(Dataset entries)
[Start of section]

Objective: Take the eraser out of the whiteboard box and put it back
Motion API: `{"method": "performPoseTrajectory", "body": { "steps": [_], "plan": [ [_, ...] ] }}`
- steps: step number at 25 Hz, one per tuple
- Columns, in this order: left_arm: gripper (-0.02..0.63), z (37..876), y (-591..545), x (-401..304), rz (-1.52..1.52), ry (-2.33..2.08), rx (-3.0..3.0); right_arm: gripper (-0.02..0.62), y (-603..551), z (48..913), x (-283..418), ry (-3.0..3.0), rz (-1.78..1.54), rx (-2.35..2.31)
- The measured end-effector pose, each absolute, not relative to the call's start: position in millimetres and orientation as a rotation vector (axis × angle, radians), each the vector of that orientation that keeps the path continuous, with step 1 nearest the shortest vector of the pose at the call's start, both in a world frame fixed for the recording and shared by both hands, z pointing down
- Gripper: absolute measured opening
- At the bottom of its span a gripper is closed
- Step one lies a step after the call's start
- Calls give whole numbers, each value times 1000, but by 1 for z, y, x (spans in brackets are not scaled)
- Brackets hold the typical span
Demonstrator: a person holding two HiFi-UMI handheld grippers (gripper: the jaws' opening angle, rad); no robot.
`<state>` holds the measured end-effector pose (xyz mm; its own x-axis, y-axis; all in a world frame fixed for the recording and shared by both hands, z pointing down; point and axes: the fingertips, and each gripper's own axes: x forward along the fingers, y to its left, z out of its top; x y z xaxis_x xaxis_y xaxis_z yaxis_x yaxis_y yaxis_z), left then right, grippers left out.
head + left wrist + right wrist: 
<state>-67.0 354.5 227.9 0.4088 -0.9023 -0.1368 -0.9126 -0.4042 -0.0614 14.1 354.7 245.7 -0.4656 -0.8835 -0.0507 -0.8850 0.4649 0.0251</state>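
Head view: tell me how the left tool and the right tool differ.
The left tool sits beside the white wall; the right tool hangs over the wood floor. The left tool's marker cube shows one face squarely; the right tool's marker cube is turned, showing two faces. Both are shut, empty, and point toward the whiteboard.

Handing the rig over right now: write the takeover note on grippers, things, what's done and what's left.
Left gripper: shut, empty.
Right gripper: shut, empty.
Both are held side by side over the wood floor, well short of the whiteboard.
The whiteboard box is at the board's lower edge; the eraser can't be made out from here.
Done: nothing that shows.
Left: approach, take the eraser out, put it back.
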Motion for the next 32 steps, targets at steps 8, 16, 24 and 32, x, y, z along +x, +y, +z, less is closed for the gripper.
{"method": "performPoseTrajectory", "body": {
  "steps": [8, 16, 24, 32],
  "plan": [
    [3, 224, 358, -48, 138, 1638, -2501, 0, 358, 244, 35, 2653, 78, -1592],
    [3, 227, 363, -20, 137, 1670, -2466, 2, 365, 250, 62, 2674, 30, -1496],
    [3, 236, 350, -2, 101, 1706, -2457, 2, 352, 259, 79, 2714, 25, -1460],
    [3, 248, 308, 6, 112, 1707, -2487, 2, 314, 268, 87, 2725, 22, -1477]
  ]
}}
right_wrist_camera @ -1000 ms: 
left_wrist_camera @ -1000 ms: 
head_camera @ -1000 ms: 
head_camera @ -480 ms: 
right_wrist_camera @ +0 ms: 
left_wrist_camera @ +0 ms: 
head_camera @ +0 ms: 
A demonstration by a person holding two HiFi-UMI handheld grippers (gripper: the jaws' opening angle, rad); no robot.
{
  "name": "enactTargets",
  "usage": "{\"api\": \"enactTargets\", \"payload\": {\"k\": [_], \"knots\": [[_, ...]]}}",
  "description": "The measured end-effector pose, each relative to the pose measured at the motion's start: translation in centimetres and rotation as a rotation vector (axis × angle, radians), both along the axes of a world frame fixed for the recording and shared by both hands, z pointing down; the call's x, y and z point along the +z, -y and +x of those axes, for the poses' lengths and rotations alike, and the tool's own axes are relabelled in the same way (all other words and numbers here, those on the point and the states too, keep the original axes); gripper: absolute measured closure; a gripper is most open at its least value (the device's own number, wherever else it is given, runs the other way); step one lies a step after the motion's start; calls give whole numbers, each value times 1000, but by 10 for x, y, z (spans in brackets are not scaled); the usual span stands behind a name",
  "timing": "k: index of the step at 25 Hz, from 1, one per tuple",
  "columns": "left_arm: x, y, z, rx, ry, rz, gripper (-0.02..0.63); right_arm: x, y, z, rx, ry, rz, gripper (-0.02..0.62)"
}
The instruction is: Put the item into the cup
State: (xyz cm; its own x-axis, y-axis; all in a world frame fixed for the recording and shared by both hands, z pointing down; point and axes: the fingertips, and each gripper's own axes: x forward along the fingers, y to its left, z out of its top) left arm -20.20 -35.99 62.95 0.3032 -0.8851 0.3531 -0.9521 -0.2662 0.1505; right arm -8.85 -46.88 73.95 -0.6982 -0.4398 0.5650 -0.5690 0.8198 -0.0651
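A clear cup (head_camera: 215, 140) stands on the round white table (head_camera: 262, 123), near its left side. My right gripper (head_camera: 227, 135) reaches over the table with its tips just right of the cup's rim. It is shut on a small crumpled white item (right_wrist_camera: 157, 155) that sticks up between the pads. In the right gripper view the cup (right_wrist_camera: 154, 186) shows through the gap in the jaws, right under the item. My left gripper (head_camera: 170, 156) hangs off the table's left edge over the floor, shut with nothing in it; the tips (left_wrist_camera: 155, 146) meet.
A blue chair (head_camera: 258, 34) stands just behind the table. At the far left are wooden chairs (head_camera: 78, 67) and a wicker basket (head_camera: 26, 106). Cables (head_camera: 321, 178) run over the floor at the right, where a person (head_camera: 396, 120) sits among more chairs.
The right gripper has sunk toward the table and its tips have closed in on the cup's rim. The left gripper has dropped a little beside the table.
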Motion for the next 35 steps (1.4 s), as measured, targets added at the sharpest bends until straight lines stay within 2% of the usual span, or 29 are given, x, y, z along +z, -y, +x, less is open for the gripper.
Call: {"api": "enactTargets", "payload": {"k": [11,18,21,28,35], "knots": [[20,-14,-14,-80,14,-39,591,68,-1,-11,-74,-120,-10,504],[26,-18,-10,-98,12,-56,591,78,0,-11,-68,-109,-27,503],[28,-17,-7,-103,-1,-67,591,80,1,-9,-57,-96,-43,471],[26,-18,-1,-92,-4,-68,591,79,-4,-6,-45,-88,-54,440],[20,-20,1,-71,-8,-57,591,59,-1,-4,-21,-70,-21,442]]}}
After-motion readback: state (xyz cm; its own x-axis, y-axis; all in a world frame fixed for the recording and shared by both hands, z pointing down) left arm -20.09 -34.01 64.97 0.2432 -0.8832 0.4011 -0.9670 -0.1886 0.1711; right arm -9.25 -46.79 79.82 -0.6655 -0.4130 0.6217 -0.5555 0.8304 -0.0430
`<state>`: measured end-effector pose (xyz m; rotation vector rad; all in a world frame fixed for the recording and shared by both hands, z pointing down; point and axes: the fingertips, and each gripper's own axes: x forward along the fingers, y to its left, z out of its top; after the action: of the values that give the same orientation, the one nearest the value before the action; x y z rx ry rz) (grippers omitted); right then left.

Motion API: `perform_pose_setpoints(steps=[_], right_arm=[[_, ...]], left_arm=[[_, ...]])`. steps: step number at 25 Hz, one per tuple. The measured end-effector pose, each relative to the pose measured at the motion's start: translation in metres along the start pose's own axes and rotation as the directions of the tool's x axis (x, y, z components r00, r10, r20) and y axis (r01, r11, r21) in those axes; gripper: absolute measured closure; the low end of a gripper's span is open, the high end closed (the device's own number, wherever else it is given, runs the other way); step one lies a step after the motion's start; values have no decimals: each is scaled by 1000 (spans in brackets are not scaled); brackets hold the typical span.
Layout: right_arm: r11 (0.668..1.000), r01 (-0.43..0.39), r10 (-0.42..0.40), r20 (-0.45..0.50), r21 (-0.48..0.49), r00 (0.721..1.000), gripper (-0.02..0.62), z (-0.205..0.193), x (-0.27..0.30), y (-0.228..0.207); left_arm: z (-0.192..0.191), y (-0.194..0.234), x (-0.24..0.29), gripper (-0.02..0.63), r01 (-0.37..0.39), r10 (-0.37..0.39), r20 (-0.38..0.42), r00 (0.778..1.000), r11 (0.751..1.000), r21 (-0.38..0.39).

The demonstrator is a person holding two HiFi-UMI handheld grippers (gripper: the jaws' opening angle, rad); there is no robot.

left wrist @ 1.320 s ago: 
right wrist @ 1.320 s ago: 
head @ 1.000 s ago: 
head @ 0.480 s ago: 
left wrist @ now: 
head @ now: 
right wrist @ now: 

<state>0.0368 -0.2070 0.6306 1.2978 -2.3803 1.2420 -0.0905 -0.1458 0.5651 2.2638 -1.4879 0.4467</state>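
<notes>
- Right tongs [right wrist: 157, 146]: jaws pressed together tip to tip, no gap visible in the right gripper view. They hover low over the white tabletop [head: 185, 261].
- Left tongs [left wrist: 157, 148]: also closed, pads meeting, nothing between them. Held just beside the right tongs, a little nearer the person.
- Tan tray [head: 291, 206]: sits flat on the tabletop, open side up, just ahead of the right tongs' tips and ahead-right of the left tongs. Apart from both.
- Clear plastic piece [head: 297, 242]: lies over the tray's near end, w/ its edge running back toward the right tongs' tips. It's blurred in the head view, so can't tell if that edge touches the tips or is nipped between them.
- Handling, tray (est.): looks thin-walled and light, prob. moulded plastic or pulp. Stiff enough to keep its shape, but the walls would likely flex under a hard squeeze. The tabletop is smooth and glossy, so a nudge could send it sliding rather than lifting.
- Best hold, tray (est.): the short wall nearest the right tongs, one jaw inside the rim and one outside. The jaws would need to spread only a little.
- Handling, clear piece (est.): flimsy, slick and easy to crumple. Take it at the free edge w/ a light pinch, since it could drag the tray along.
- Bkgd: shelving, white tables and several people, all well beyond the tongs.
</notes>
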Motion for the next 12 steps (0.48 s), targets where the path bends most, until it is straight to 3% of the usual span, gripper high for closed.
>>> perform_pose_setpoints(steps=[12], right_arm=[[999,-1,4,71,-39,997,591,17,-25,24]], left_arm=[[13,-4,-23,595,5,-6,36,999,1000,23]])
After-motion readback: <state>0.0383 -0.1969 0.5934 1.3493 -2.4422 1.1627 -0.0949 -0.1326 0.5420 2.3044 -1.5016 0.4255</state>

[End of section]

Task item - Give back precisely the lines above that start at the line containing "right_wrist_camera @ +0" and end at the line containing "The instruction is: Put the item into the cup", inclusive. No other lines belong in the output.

Answer to this exercise -
right_wrist_camera @ +0 ms: 
left_wrist_camera @ +0 ms: 
head_camera @ +0 ms: 
A demonstration by a person holding two HiFi-UMI handheld grippers (gripper: the jaws' opening angle, rad); no robot.
{
  "name": "enactTargets",
  "usage": "{\"api\": \"enactTargets\", \"payload\": {\"k\": [_], \"knots\": [[_, ...]]}}",
  "description": "The measured end-effector pose, each relative to the pose measured at the motion's start: translation in centimetres and rotation as a rotation vector (axis × angle, radians), both along the axes of a world frame fixed for the recording and shared by both hands, z pointing down; the call's x, y and z point along the +z, -y and +x of those axes, for the poses' lengths and rotations alike, and the tool's own axes are relabelled in the same way (all other words and numbers here, those on the point and the states too, keep the original axes); gripper: absolute measured closure; a gripper is most open at its least value (the device's own number, wherever else it is given, runs the other way); step one lies a step after the motion's start; calls give whole numbers, each value times 1000, but by 10 for x, y, z (spans in brackets are not scaled); the usual span stands behind a name",
  "timing": "k: index of the step at 25 Hz, from 1, one per tuple",
  "columns": "left_arm: x, y, z, rx, ry, rz, gripper (-0.02..0.63); right_arm: x, y, z, rx, ry, rz, gripper (-0.02..0.62)"
}
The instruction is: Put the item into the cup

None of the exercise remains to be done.